I have been here for gudiance and support quite often, mainly just reading post but it is nice to see you aren't alone. I see alot of post and then people just disappear so i feel it my duty to update my situation.

It has been three long months since D-day. I must admit that things are still challenging for me, but over time i have come to ACCEPT what my future may very well be like...My anger and emotional roller coaster has subsided a great deal and i chalk that up to time and acceptance...So hang in there and don't give up. It does get bearable!!!!

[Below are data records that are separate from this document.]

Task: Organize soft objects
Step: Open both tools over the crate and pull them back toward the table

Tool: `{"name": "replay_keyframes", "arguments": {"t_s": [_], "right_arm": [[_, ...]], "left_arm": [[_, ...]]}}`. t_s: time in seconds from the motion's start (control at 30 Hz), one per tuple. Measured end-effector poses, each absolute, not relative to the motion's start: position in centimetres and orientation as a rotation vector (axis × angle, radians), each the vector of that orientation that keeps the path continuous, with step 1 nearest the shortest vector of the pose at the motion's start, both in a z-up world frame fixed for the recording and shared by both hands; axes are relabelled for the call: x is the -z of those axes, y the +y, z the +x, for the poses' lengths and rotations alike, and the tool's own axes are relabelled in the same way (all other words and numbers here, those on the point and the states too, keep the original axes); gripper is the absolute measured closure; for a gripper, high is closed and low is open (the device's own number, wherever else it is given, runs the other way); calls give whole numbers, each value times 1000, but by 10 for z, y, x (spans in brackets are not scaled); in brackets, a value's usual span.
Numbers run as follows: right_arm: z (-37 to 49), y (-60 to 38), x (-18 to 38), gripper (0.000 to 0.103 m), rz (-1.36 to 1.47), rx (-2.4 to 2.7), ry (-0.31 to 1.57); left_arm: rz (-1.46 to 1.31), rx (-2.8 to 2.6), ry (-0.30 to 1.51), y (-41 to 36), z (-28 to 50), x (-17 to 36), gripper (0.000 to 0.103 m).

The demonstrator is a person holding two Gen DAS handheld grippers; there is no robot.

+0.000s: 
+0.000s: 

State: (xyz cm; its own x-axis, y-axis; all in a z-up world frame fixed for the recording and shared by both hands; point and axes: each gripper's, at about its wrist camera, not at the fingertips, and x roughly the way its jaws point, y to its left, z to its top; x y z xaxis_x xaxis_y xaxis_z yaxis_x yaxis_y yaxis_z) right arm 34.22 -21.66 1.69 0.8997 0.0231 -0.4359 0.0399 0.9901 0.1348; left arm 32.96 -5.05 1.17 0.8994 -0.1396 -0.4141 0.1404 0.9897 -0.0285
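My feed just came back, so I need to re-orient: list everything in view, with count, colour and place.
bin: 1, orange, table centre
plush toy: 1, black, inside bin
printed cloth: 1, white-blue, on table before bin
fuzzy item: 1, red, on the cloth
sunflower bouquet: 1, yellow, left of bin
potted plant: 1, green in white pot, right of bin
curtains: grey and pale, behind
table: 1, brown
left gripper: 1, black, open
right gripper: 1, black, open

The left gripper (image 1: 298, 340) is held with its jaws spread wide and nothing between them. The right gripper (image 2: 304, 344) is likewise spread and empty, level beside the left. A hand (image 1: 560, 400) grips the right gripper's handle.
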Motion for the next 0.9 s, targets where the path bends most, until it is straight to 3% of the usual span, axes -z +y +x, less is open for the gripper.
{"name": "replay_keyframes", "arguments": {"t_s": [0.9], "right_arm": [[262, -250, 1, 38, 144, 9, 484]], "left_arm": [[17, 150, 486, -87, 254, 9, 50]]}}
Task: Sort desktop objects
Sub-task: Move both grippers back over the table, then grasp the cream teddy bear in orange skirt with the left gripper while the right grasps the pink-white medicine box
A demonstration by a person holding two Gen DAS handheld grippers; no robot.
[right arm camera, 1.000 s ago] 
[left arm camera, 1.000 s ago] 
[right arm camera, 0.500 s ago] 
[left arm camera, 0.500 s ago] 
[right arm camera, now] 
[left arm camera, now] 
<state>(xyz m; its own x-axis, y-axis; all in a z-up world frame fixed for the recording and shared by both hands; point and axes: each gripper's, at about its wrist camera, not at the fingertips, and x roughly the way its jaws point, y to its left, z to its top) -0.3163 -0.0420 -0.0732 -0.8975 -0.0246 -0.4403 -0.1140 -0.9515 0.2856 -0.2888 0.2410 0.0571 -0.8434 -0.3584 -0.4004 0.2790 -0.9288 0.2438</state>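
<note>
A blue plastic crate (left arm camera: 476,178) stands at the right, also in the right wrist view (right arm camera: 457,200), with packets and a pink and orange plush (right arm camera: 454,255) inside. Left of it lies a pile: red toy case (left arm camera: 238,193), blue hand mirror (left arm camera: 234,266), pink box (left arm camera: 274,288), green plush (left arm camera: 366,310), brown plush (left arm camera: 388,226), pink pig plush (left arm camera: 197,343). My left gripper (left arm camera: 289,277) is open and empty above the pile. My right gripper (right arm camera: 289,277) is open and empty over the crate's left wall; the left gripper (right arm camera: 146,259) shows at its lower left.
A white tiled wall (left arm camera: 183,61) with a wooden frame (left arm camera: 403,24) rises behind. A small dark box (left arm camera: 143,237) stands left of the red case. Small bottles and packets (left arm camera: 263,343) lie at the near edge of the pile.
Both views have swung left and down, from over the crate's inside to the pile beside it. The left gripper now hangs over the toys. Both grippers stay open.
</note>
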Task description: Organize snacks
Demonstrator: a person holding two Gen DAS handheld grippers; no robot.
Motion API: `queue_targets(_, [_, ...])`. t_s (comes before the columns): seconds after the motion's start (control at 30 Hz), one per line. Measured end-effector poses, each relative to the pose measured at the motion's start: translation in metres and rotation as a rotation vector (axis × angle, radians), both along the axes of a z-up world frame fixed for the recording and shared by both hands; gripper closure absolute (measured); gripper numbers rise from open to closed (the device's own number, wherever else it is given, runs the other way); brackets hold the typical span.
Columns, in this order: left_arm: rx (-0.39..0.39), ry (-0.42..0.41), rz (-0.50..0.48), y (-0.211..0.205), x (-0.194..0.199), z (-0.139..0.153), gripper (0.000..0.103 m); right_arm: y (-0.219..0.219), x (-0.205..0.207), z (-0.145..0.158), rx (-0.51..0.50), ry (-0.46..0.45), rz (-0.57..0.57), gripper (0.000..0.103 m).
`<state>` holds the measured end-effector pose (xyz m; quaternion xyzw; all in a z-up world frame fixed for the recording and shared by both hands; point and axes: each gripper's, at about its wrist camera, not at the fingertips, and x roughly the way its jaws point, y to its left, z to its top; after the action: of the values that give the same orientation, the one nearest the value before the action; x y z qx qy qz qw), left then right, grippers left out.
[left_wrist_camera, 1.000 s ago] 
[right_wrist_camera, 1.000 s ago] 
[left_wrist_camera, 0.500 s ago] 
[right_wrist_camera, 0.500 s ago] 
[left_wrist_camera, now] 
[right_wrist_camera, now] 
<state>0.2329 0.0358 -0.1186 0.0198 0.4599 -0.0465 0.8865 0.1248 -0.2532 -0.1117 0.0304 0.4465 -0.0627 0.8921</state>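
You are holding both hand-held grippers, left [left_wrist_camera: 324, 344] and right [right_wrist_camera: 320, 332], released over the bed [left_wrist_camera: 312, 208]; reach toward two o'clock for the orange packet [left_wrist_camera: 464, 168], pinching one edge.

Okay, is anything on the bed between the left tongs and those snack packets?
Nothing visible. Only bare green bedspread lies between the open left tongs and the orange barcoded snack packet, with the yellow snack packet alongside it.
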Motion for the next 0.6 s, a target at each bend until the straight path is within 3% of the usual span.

Anyway, my wife and i are now separated, she living in the home (going today to look at her a condo) and i living with family. We have become friends during this time and are being very cordial towards each other. (My reasons are for the kids, i want them to suffer as little as possible). Her reason is because she won't let go of her hope of reconciling. I have told her i don't trust her anymore and don't think i ever will( i really don't think i can) and it's no way to live for her or me. I see my kids everyday still and they stay with me two times a week and her the other three days. They seem to be adjusting well and are really terrific kids, i have made it my top priority to make sure they know how much i love them and there mother does to. I honestly don't beleive any parent, if given a crystal ball would look at the future, see there precious child say why can't we be a family anymore, and still get in the sack with him/her....Selfish humans.......
So to say today i am better than i was 2 months ago, is an understatemant. My eyes arent as foggy, my heart not as empty, my brain not as crazy and my soul is about living, not dying.....I know there are people on here going through what i was\am, don't give up, you will see brighter days. Trust me and good luck....


----------



## sirch (Jan 8, 2009)

Good for you! It's been three months for me and everyday does get easier!


----------



## Amplexor (Feb 13, 2008)

Thank you F03. Even when a marriage cannot be saved it is helpful to many to know that life goes on, life gets normal, life gets better. Thank you for updating us to serve as an inspiration for those who come here not knowing what the future might bring. To hear from someone who has faced these traumatic situations and came out with a fine grip on what is best for his family is enlightening. Best of luck to you and those in your life. Bless.


----------



## Initfortheduration (Dec 12, 2008)

Its good to hear that you're doing better. I'm a romantic, so I hope that your wife can woo you back. I don't know, stranger things have happened.


----------